▶ _GIVEN DATA_
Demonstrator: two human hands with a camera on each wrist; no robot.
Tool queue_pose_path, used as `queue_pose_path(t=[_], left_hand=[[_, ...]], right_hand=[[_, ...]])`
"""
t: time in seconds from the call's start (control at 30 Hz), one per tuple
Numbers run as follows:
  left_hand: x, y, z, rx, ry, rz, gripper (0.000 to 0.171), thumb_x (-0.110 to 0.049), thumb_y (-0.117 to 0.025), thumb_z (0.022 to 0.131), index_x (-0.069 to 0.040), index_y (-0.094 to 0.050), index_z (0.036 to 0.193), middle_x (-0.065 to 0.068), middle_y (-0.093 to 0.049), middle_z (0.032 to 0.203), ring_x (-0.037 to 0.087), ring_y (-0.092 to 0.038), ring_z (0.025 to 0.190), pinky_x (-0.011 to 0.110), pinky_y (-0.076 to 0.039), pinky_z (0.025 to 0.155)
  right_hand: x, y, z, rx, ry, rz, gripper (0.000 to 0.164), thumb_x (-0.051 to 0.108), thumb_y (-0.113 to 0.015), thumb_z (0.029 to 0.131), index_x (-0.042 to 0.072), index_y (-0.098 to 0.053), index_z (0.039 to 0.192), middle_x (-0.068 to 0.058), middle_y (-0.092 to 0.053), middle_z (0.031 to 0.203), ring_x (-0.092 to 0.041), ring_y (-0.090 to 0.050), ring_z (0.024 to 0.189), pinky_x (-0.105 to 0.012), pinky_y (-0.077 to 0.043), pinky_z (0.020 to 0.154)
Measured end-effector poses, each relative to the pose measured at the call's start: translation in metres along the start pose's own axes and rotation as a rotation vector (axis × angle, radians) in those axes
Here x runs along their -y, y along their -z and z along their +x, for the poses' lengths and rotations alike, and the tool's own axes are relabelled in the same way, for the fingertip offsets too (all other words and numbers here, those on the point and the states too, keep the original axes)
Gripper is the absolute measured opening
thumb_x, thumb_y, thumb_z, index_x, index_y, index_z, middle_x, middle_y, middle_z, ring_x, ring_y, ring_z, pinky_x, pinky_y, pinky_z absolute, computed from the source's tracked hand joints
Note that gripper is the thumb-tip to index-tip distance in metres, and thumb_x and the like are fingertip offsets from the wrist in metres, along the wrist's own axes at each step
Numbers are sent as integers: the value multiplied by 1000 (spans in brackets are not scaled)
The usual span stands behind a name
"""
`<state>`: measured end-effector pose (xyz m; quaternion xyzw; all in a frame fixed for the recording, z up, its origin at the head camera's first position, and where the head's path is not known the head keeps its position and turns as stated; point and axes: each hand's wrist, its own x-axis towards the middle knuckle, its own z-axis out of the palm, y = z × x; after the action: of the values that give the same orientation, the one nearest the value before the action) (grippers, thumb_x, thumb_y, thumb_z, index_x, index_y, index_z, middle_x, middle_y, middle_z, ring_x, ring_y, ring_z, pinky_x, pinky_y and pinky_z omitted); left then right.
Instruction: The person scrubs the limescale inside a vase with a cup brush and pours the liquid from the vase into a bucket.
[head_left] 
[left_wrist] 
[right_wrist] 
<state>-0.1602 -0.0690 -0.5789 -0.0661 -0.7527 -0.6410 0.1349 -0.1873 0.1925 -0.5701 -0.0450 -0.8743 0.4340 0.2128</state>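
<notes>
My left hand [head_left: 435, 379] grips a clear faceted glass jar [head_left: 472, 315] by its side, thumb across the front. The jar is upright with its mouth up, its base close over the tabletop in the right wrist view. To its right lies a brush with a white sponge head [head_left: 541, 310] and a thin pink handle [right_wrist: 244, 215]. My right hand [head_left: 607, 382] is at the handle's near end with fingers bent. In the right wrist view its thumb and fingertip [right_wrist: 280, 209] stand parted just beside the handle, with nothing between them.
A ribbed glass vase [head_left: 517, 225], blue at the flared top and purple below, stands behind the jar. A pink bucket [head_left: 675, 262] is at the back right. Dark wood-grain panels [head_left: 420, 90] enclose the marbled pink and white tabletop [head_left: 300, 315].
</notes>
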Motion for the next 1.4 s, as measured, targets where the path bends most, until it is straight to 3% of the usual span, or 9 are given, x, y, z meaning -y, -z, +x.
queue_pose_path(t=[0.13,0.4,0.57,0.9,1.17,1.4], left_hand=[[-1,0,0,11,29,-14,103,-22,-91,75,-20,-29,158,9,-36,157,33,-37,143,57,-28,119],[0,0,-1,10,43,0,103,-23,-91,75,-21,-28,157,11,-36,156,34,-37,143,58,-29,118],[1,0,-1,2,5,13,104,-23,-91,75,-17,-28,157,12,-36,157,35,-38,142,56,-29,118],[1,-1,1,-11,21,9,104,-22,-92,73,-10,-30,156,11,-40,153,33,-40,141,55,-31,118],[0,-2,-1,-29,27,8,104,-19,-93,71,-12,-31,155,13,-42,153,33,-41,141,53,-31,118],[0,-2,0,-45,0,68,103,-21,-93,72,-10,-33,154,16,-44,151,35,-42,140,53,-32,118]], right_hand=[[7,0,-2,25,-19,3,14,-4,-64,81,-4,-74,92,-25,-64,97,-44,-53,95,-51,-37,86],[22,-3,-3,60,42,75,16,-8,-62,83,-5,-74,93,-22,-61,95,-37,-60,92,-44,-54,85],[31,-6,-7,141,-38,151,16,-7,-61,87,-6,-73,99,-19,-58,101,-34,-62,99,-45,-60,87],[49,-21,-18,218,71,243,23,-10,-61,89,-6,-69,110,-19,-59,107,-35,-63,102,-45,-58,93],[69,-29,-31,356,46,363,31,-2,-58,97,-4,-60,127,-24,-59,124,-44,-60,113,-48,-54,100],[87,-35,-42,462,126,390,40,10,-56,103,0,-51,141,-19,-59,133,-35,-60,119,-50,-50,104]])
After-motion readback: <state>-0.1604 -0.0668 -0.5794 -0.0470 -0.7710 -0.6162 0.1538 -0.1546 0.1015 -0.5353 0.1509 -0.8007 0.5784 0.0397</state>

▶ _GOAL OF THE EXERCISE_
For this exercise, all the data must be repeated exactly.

▶ _SOLUTION TO THIS EXERCISE_
Demonstrator: two human hands with a camera on each wrist; no robot.
Tool queue_pose_path, used as `queue_pose_path(t=[_], left_hand=[[_, ...]], right_hand=[[_, ...]])`
"""
t: time in seconds from the call's start (control at 30 Hz), one per tuple
Numbers run as follows:
  left_hand: x, y, z, rx, ry, rz, gripper (0.000 to 0.171), thumb_x (-0.110 to 0.049), thumb_y (-0.117 to 0.025), thumb_z (0.022 to 0.131), index_x (-0.069 to 0.040), index_y (-0.094 to 0.050), index_z (0.036 to 0.193), middle_x (-0.065 to 0.068), middle_y (-0.093 to 0.049), middle_z (0.032 to 0.203), ring_x (-0.037 to 0.087), ring_y (-0.092 to 0.038), ring_z (0.025 to 0.190), pinky_x (-0.011 to 0.110), pinky_y (-0.076 to 0.039), pinky_z (0.025 to 0.155)
  right_hand: x, y, z, rx, ry, rz, gripper (0.000 to 0.164), thumb_x (-0.051 to 0.108), thumb_y (-0.113 to 0.015), thumb_z (0.029 to 0.131), index_x (-0.042 to 0.072), index_y (-0.098 to 0.053), index_z (0.039 to 0.192), middle_x (-0.068 to 0.058), middle_y (-0.092 to 0.053), middle_z (0.031 to 0.203), ring_x (-0.092 to 0.041), ring_y (-0.090 to 0.050), ring_z (0.024 to 0.189), pinky_x (-0.105 to 0.012), pinky_y (-0.077 to 0.043), pinky_z (0.020 to 0.154)
Measured end-effector poses, each relative to the pose measured at the call's start: translation in metres along the start pose's own axes and rotation as a rotation vector (axis × angle, radians) in those axes
Here x runs along their -y, y along their -z and z along their +x, for the poses' lengths and rotations alike, and the tool's own axes are relabelled in the same way, for the fingertip offsets too (all other words and numbers here, those on the point and the states too, keep the original axes)
Gripper is the absolute measured opening
thumb_x, thumb_y, thumb_z, index_x, index_y, index_z, middle_x, middle_y, middle_z, ring_x, ring_y, ring_z, pinky_x, pinky_y, pinky_z absolute, computed from the source's tracked hand joints
Note that gripper is the thumb-tip to index-tip distance in metres, and thumb_x and the like are fingertip offsets from the wrist in metres, along the wrist's own axes at each step
Numbers are sent as integers: the value multiplied by 1000 (spans in brackets are not scaled)
The usual span stands behind a name
"""
`<state>`: measured end-effector pose (xyz m; quaternion xyzw; all in a frame fixed for the recording, z up, its origin at the head camera's first position, and where the head's path is not known the head keeps its position and turns as stated; point and axes: each hand's wrist, its own x-axis towards the middle knuckle, its own z-axis out of the palm, y = z × x; after the action: of the values that give the same orientation, the one nearest the value before the action) (grippers, thumb_x, thumb_y, thumb_z, index_x, index_y, index_z, middle_x, middle_y, middle_z, ring_x, ring_y, ring_z, pinky_x, pinky_y and pinky_z omitted); left then right.
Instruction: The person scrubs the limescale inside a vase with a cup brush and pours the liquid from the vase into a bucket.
[head_left] 
[left_wrist] 
[right_wrist] 
<state>-0.1602 -0.0690 -0.5789 -0.0661 -0.7527 -0.6410 0.1349 -0.1873 0.1925 -0.5701 -0.0450 -0.8743 0.4340 0.2128</state>
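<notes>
My left hand [head_left: 435, 379] grips a clear faceted glass jar [head_left: 472, 315] by its side, thumb across the front. The jar is upright with its mouth up, its base close over the tabletop in the right wrist view. To its right lies a brush with a white sponge head [head_left: 541, 310] and a thin pink handle [right_wrist: 244, 215]. My right hand [head_left: 607, 382] is at the handle's near end with fingers bent. In the right wrist view its thumb and fingertip [right_wrist: 280, 209] stand parted just beside the handle, with nothing between them.
A ribbed glass vase [head_left: 517, 225], blue at the flared top and purple below, stands behind the jar. A pink bucket [head_left: 675, 262] is at the back right. Dark wood-grain panels [head_left: 420, 90] enclose the marbled pink and white tabletop [head_left: 300, 315].
</notes>
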Motion for the next 1.4 s, as measured, targets where the path bends most, until it is straight to 3% of the usual span, or 9 are given, x, y, z meaning -y, -z, +x.
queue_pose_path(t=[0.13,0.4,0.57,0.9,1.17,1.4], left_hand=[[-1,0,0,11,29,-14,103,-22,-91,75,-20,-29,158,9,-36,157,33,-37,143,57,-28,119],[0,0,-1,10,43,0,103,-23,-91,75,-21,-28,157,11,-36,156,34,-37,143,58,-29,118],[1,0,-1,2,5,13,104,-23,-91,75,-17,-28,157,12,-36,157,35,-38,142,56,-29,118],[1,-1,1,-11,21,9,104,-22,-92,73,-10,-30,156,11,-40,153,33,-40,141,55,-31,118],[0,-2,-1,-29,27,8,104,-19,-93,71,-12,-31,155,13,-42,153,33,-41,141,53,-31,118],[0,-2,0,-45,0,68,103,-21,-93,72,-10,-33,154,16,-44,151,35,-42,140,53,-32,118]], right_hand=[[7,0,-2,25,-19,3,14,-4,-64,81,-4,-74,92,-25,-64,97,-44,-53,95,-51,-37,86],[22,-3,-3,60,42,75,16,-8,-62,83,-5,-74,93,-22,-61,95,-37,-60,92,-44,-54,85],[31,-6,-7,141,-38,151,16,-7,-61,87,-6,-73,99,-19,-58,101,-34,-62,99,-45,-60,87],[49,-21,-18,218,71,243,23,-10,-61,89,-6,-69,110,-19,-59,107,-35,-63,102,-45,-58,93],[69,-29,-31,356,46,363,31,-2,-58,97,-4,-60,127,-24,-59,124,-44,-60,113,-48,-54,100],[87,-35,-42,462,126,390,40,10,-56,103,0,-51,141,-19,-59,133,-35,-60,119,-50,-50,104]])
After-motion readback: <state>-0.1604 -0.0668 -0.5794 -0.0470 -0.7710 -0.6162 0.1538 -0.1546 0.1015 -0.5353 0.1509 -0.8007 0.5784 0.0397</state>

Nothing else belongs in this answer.